Generating Changelogs and Release Notes with AI
Changelogs and release notes are one of those tasks every team knows they should do well and almost no team actually does. The raw material is sitting right there in your git history, but turning a wall of commit messages into something readable takes time most engineers would rather spend shipping.
AI tools have changed that equation. Given the right input, a model can transform your git log into structured, audience-appropriate release notes in seconds — but only if your commits give them something to work with.
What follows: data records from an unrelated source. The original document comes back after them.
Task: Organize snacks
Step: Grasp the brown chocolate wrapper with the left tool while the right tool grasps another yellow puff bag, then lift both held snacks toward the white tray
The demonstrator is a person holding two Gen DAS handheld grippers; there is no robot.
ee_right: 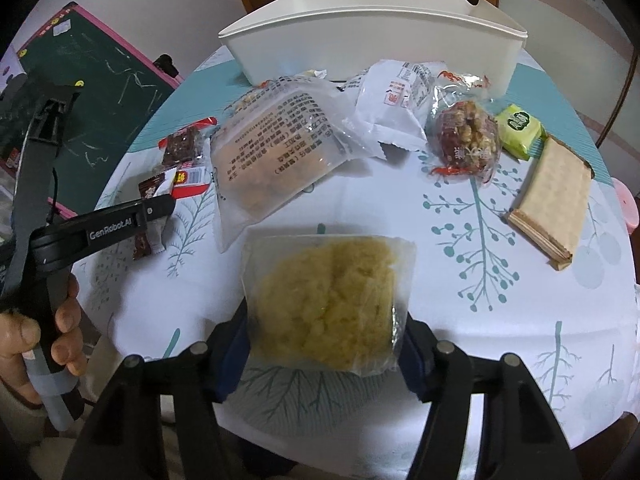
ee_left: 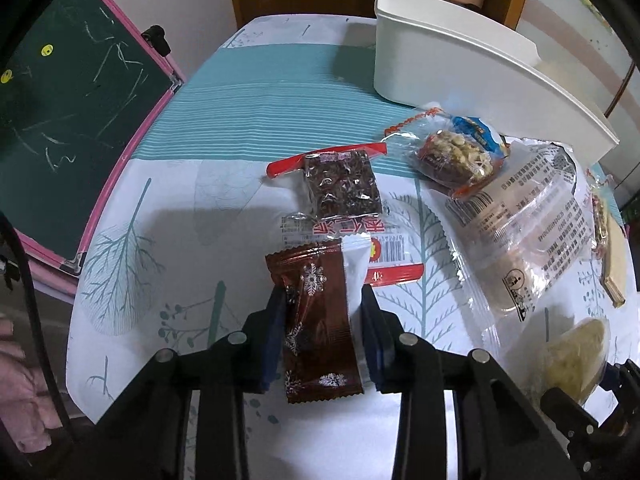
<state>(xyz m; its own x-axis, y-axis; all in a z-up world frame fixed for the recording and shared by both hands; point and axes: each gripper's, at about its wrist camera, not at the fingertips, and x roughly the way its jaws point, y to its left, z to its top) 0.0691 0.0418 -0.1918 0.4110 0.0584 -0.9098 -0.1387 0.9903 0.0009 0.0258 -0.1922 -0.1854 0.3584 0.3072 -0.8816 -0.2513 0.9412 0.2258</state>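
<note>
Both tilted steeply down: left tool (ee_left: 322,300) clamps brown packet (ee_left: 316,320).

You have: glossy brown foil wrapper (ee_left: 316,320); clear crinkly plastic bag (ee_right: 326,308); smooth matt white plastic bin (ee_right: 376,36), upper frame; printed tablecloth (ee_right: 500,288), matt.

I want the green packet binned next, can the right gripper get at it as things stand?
Probably not yet: the right gripper is shut on the yellow cake packet. The green packet itself lies uncovered beside the cracker pack.
</note>
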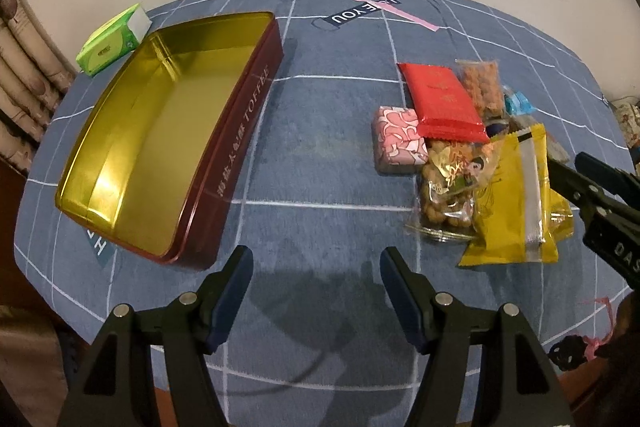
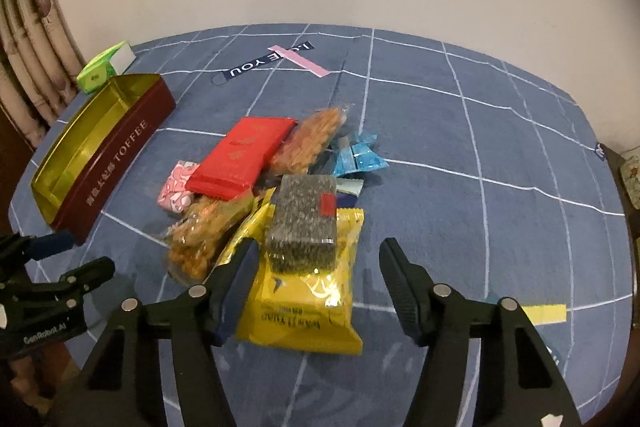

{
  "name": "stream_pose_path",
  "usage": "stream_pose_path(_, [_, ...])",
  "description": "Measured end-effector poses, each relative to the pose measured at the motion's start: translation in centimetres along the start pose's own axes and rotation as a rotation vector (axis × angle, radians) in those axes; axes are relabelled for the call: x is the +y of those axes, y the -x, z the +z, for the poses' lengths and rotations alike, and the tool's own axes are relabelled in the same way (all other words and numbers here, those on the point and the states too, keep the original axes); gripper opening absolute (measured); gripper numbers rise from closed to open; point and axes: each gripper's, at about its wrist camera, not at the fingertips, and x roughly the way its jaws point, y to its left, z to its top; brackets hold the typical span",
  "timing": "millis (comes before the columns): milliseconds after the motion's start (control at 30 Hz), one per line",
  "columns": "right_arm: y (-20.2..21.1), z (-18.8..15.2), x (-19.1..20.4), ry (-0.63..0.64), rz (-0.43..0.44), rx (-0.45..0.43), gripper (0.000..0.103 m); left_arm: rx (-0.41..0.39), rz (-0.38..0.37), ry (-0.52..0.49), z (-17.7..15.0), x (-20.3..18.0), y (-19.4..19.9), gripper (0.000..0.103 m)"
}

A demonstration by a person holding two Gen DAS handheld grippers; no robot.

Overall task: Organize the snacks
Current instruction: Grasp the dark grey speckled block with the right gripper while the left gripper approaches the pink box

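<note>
Zero snacks boxed: my empty gold-lined maroon toffee tin (image 1: 160, 131) sits at nine o'clock, the wrapped snack heap (image 2: 260, 195) at three. Left gripper (image 1: 316, 259) released, empty. Right gripper (image 2: 316, 251) spread astride the yellow foil packet (image 2: 308, 291), not yet clenched.

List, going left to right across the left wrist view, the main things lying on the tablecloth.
Green tissue pack → open toffee tin → pink patterned packet → red packet → yellow packet.
</note>
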Motion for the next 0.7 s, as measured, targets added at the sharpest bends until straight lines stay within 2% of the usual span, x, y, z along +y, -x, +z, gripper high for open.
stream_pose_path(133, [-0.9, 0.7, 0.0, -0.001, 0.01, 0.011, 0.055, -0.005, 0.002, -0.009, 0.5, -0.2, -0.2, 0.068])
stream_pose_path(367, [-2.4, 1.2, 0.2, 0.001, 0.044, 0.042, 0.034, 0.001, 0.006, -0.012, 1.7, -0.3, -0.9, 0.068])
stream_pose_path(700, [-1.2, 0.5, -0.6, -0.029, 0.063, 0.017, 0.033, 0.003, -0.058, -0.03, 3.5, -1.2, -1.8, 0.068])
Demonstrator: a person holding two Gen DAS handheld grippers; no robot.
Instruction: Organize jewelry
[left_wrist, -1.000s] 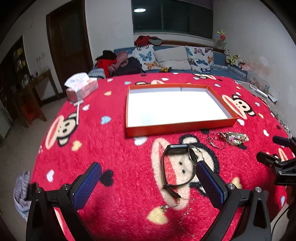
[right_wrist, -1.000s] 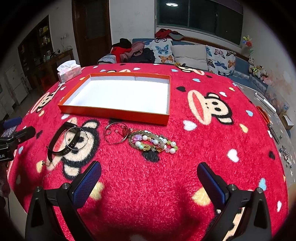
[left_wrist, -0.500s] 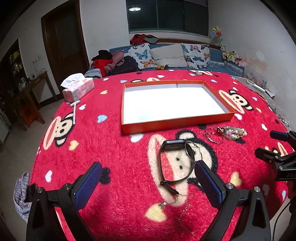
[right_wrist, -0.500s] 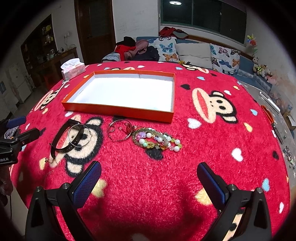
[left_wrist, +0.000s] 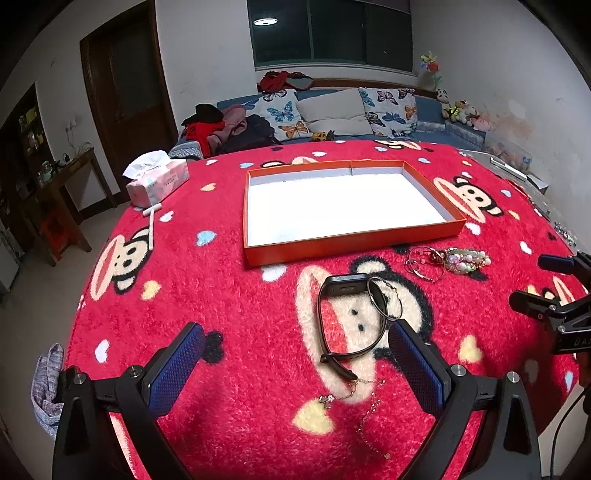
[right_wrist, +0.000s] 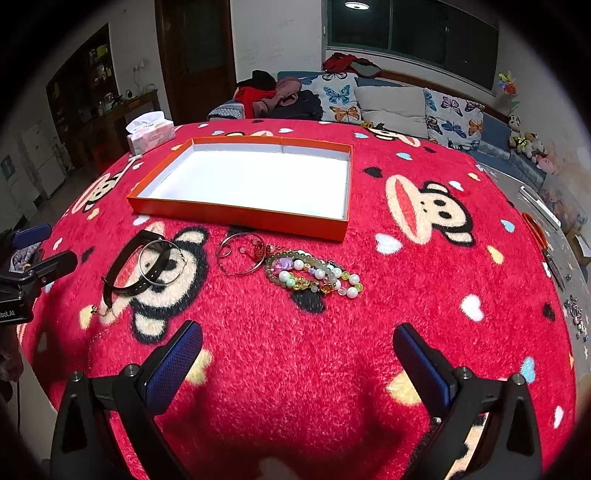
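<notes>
Left gripper (left_wrist: 295, 347) jaws spread, right gripper (right_wrist: 297, 345) likewise (nothing held), orange tray (right_wrist: 236, 216) beyond

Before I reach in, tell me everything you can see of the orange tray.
The orange tray is a shallow rectangular box, apparently cardboard, with orange walls and a plain white floor, with nothing inside it. A seam shows midway along its far wall. It lies flat on the red monkey-print blanket, beyond the jewelry. The thin bangles lie close to its near wall; whether they touch it is unclear.
</notes>
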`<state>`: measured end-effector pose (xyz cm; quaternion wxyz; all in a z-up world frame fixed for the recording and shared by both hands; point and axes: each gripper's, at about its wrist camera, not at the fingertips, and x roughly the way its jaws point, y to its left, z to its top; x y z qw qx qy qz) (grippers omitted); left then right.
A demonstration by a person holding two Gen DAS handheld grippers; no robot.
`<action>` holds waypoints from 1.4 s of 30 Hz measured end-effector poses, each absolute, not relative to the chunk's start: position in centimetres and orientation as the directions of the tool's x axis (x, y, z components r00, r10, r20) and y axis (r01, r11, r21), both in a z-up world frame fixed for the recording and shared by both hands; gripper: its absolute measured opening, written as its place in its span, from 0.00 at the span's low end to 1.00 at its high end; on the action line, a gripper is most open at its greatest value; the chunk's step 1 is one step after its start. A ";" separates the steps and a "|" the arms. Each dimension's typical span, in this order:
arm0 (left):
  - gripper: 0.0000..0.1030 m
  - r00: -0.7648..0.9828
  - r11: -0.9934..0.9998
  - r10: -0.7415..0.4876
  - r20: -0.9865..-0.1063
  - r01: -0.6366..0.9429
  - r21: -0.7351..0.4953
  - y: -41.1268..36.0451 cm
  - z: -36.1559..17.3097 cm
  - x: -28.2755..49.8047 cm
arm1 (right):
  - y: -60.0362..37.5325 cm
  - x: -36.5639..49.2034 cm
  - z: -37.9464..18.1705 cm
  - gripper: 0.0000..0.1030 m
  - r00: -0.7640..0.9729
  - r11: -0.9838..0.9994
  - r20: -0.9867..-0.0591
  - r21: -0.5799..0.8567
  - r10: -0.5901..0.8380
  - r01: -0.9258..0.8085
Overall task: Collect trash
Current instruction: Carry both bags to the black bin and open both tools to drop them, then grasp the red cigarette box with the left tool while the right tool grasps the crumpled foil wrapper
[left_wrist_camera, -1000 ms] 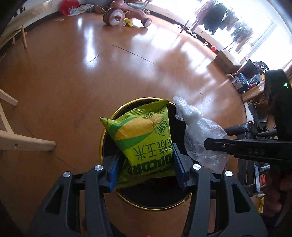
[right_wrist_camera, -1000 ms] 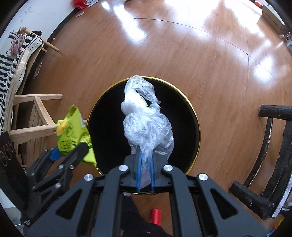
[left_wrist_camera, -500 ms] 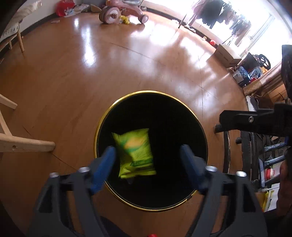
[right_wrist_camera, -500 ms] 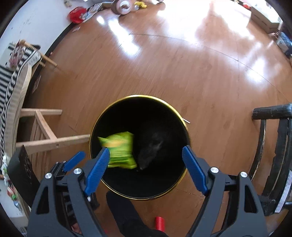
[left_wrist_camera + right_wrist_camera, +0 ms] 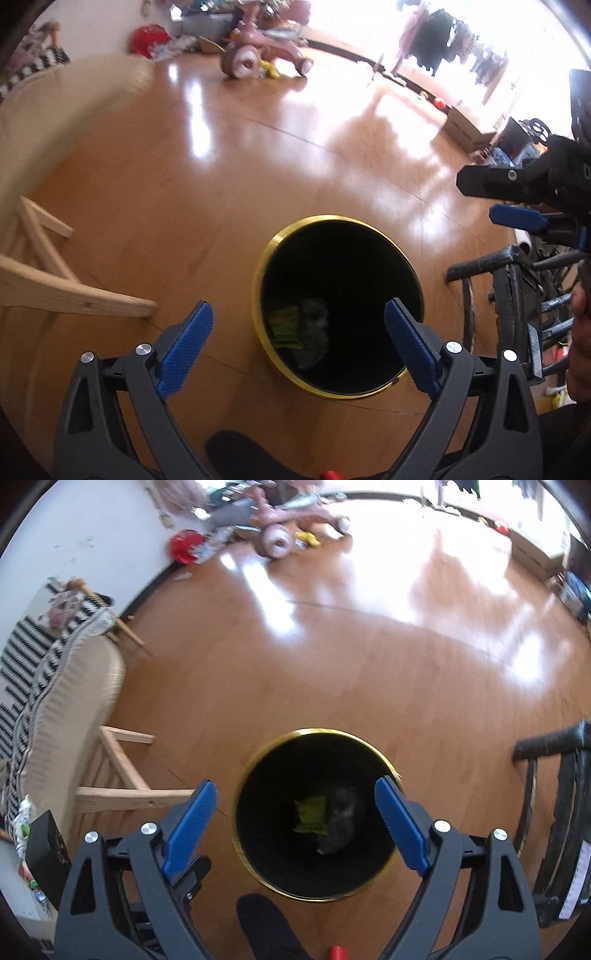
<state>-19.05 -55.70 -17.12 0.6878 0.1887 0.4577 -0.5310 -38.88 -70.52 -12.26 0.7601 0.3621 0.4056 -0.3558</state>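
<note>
A glossy wooden floor (image 5: 332,672) fills both views, with a pale cushioned seat on a light wooden frame (image 5: 122,775) at the left and a dark metal frame (image 5: 554,812) at the right. At the far wall a pink ride-on toy (image 5: 258,55) is seen, blurred. On the floor, in the near middle, a black bin with a gold rim (image 5: 338,306) is placed, open at the top. Above it the left gripper (image 5: 297,325) and the right gripper (image 5: 293,805) are held, both pointed down at the bin; their jaws are spread wide and are opening further, with nothing between the blue pads (only the bin's mouth is framed far below). At the bottom of the bin the yellow-green snack bag (image 5: 310,814) is seen, and the crumpled clear plastic bag (image 5: 341,823) lies just to its right, dim against the dark interior.
</note>
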 end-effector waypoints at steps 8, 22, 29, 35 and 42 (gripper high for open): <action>0.90 0.232 0.506 -0.603 -0.763 0.851 -0.141 -46.0 -8.5 -13.3 | -63.9 -30.6 -7.1 0.85 0.542 0.650 -0.807 0.285 -0.234 0.704; 0.93 0.596 0.837 -0.438 -0.673 0.543 -0.064 -19.2 -0.1 -4.0 | -39.7 -10.1 -1.6 0.86 0.688 0.929 -0.725 0.277 0.035 0.244; 0.93 0.663 0.944 -0.248 -0.707 0.329 -0.023 -5.6 -1.1 -0.4 | -27.5 -3.8 -2.0 0.86 0.659 0.965 -0.735 0.257 0.158 0.056; 0.93 0.643 0.970 -0.193 -0.741 0.240 -0.045 2.4 -3.5 1.4 | -21.5 -1.3 -4.0 0.86 0.601 0.966 -0.765 0.252 0.230 -0.049; 0.93 0.591 0.977 -0.209 -0.779 0.167 -0.135 6.5 -5.6 5.4 | -15.2 -0.4 -6.5 0.86 0.516 0.947 -0.800 0.202 0.306 -0.249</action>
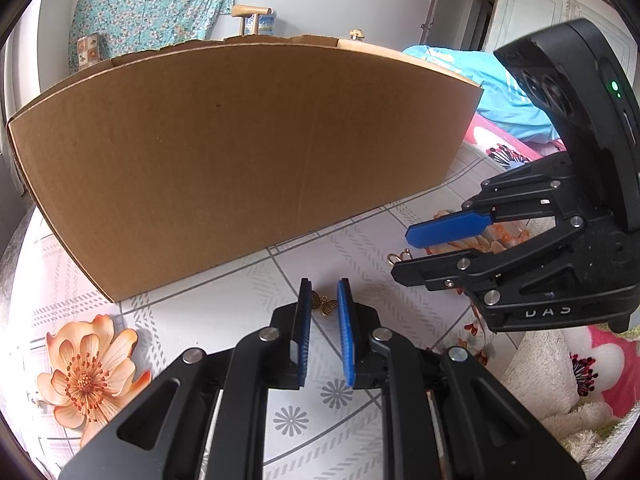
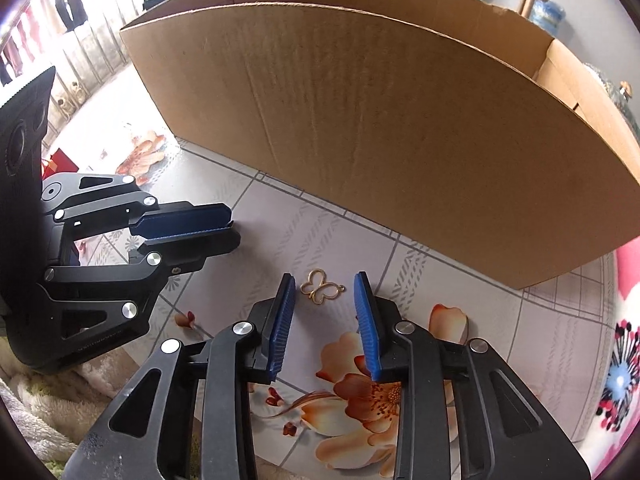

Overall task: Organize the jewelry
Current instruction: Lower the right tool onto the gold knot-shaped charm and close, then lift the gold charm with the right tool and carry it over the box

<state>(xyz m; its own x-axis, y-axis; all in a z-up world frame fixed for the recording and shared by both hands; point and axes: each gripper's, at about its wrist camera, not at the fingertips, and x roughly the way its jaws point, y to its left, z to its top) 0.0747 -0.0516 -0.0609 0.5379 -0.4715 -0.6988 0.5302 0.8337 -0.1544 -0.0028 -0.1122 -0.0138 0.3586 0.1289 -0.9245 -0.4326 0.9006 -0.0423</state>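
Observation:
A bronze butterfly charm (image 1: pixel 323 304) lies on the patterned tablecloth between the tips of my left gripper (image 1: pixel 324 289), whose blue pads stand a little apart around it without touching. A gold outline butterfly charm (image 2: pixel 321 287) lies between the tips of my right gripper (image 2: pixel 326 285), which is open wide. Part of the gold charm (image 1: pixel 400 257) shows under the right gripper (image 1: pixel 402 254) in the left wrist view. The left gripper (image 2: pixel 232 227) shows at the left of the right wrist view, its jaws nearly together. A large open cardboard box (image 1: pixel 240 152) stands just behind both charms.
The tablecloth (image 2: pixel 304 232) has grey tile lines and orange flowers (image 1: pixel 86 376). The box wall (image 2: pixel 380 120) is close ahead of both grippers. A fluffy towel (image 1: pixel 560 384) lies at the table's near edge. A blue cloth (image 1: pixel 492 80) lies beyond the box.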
The Foundation: Clean Commit History
AI changelog generation is only as good as your commits. A message like fix stuff gives the model nothing to work with. Conventional Commits solves this with a lightweight structure both humans and AI can parse reliably:
type(scope): short description
Where type is one of feat, fix, docs, chore, refactor, perf, or breaking change:
feat(auth): add OAuth2 login with GitHub provider
fix(deploy): resolve race condition when parallel builds run simultaneously
feat(api): expose /v2/webhooks endpoint for deployment events
perf(assets): reduce initial bundle size by 34% via code splitting
chore(deps): upgrade Node.js to v20 LTS
breaking change(api): remove deprecated /v1/builds endpoint
With commits like these, AI tools can group, summarise, and rewrite entries accurately.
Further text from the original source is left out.